Supplied material:
####

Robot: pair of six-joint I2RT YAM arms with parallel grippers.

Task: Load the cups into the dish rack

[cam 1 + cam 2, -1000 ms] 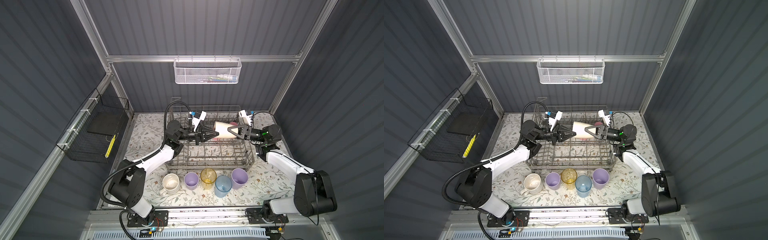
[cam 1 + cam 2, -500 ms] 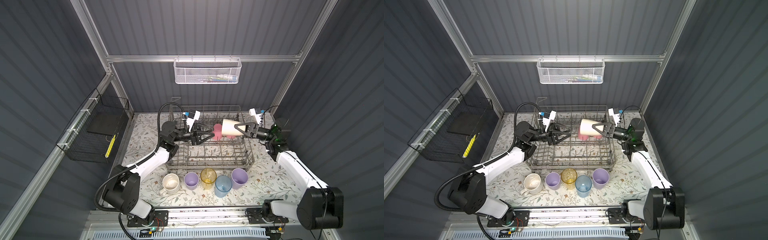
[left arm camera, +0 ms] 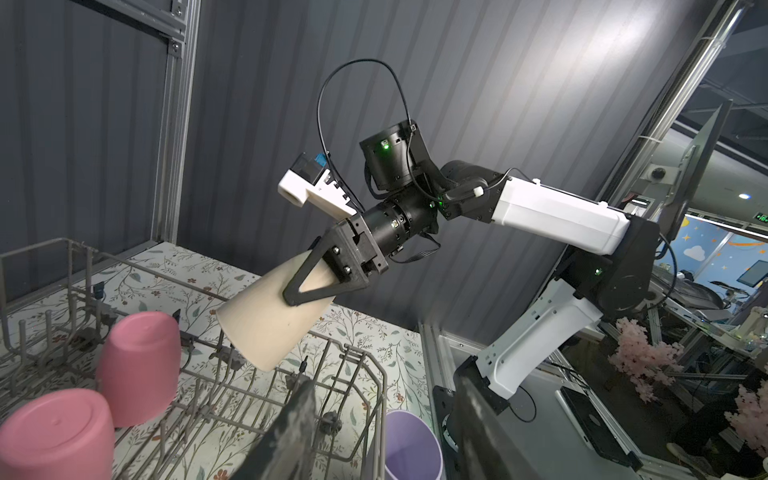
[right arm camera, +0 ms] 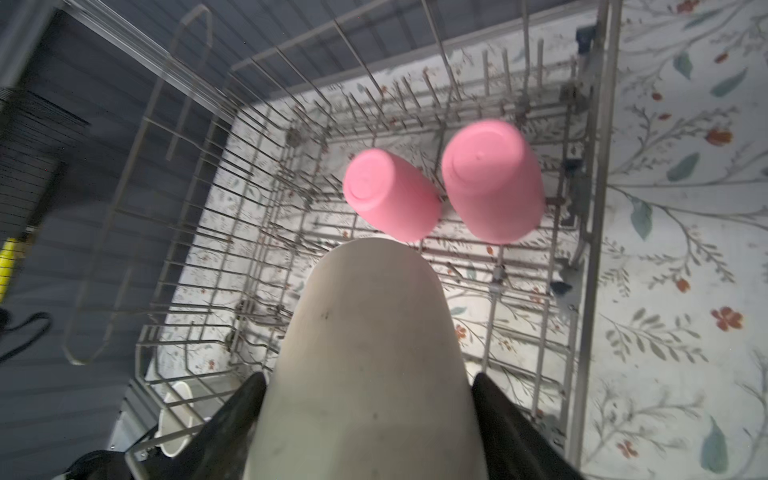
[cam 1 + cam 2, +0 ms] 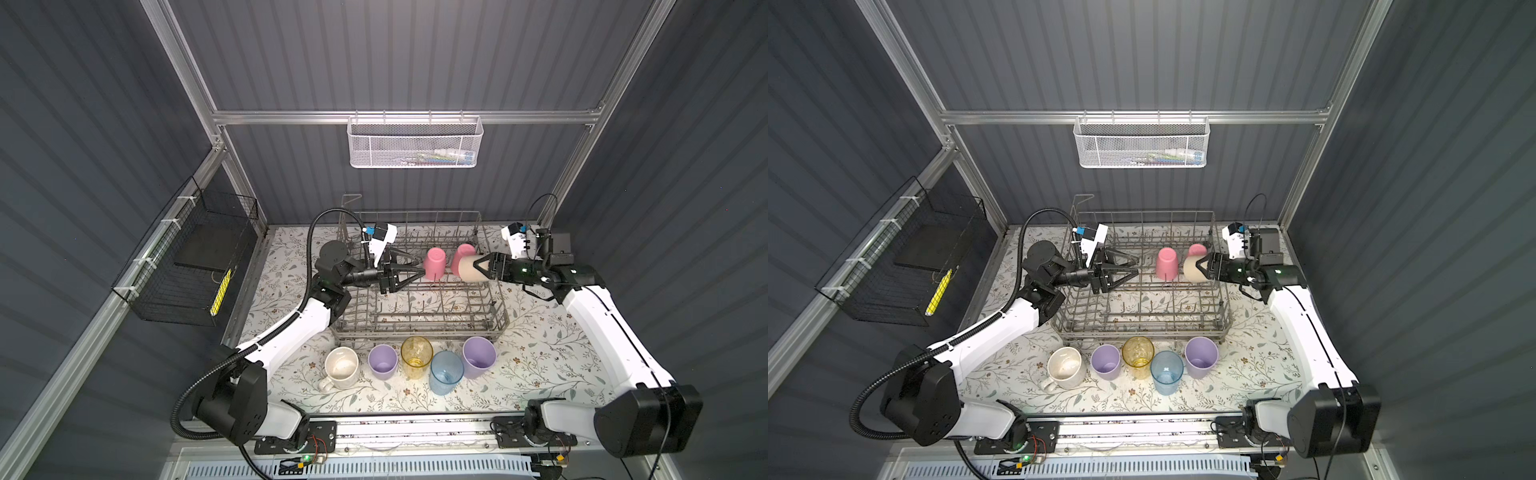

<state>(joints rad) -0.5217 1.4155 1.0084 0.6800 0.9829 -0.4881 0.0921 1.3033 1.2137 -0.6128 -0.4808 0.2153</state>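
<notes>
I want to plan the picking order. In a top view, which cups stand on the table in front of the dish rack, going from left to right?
cream mug → left lilac cup → clear yellow tumbler → clear blue tumbler → right lilac cup

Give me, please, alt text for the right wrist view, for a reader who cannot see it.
A beige cup, gripped between the right gripper's black fingers, fills the foreground above the grey wire dish rack. Two pink cups sit bottoms-up side by side inside it.
</notes>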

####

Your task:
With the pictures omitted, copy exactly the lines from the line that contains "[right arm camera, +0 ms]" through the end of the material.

Response for this exercise:
[right arm camera, +0 ms] 
[cam 1 + cam 2, +0 ms] 

<state>(joints rad) -0.5217 1.4155 1.0084 0.6800 0.9829 -0.4881 0.0921 1.3033 1.2137 -0.6128 -0.4808 0.2153</state>
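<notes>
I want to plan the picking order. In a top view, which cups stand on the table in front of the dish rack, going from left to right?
cream mug → left lilac cup → clear yellow tumbler → clear blue tumbler → right lilac cup

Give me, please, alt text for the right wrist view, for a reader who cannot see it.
A beige cup, gripped between the right gripper's black fingers, fills the foreground above the grey wire dish rack. Two pink cups sit bottoms-up side by side inside it.
</notes>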

No further output is required, since the answer is complete.